Transformer Architecture

Adaptive Attention Span

Adaptive Attention Span trains a per-head soft mask parameter that continuously adjusts each attention head's effective context window length, saving computation and revealing specialization across heads.


type: concept title: "Adaptive Attention Span" tags: [efficiency, attention, adaptive, sparse] related: ["Self-Attention", "Sparse Attention", "Multi-Head Attention"] created: 2023-01-27 source: "https://lilianweng.github.io/posts/2023-01-27-the-transformer-family-v2/"

Adaptive Attention Span

Summary

Adaptive Attention Span (Sukhbaatar et al., 2019) allows each attention head to learn its own optimal context window length, reducing computation by attending only as far back as necessary while preserving model quality.

How It Works

Standard attention for the $i$-th token over a span of size $s$:

$$ a_{ij} = \text{softmax}(e_{ij}) = \frac{\exp(e_{ij})}{\sum_{r=i-s}^{i-1} \exp(e_{ir})}, \quad y_i = \sum_{r=i-s}^{i-1} a_{ir} x_r W^v $$

A soft mask function $m_z$ modulates each attention weight based on the distance between query and key, parameterised by a learnable span parameter $z \in [0, s]$:

$$ m_z(x) = \text{clip}!\left(\frac{1}{R}(R + z - x),, 0,, 1\right) $$

where $R$ is a hyperparameter controlling softness. This is applied element-wise before normalisation:

$$ a_{ij} = \frac{m_z(i-j), \exp(s_{ij})}{\sum_{r=i-s}^{i-1} m_z(i-r), \exp(s_{ir})} $$

Because $m_z$ is differentiable, $z$ is trained jointly with all other parameters. Each head $i$ has its own $z^{(i)}$, and an L1 penalty $\sum_{i=1}^{h} z^{(i)}$ encourages shorter spans.

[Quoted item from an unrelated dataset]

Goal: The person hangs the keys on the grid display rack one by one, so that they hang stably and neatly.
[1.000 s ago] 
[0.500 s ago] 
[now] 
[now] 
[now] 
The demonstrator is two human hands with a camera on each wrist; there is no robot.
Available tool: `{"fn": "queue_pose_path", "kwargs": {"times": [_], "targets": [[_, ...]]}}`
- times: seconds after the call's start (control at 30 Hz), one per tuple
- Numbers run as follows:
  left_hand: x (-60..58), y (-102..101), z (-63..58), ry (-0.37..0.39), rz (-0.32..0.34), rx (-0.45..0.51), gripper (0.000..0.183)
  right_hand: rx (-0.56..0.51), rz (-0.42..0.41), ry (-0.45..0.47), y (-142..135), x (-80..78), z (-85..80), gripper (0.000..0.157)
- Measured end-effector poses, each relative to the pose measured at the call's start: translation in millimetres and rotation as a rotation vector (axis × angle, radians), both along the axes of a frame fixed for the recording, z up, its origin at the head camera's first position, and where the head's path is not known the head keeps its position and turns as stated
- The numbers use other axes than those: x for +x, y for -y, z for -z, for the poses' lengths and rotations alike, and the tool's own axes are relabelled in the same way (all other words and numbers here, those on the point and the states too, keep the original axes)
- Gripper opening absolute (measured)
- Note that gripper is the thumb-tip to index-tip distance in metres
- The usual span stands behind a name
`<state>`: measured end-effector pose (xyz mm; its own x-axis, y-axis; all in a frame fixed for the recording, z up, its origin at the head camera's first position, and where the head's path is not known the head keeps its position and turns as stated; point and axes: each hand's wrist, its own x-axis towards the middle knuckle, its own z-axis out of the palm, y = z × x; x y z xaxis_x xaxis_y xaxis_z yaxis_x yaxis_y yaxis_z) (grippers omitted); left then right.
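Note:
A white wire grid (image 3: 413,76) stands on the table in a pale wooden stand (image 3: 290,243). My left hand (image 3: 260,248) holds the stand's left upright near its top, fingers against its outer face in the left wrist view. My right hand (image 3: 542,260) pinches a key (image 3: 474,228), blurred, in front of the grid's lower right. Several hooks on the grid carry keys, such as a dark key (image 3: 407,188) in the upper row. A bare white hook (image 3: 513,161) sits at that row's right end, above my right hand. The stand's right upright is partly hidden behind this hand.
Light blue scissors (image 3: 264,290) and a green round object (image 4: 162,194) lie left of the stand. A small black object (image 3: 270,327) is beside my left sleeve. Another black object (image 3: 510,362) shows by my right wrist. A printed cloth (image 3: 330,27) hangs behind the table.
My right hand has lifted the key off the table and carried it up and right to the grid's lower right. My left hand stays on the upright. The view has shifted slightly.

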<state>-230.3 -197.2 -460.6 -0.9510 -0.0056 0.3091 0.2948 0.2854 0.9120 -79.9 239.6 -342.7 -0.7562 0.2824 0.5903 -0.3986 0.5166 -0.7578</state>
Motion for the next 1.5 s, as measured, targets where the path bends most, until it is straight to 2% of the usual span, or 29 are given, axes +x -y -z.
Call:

Dynamic Span (Adaptive Computation Time extension)

The span parameter can be made input-dependent: $$z_t = S \cdot \sigma(v \cdot x_t + b)$$ where $v$ and $b$ are learned jointly, making the span vary per token as well as per head.

Role in the Transformer

Adaptive Attention Span modifies the Self-Attention operation within each Multi-Head Attention head. It does not alter the feed-forward, normalisation, or residual components of the Transformer block.

Variants

  • Fixed sparse patterns (Sparse Transformer) — discrete factorised patterns rather than a continuous learned span; see Sparse Attention.
  • ALiBi — distance bias rather than masking; see ALiBi.

Key Papers

  • Sukhbaatar et al. (2019), "Adaptive Attention Span in Transformers"

Notes

Experiments showed that lower Transformer layers tend to learn short spans while a small number of higher-layer heads learn very long spans. Adaptive Attention Span reduced FLOPs significantly on large models with long context, validating the hypothesis that not all heads need equal reach. The approach also provided interpretability: visualising $z^{(i)}$ per head reveals which heads specialize in long-range vs. local dependencies.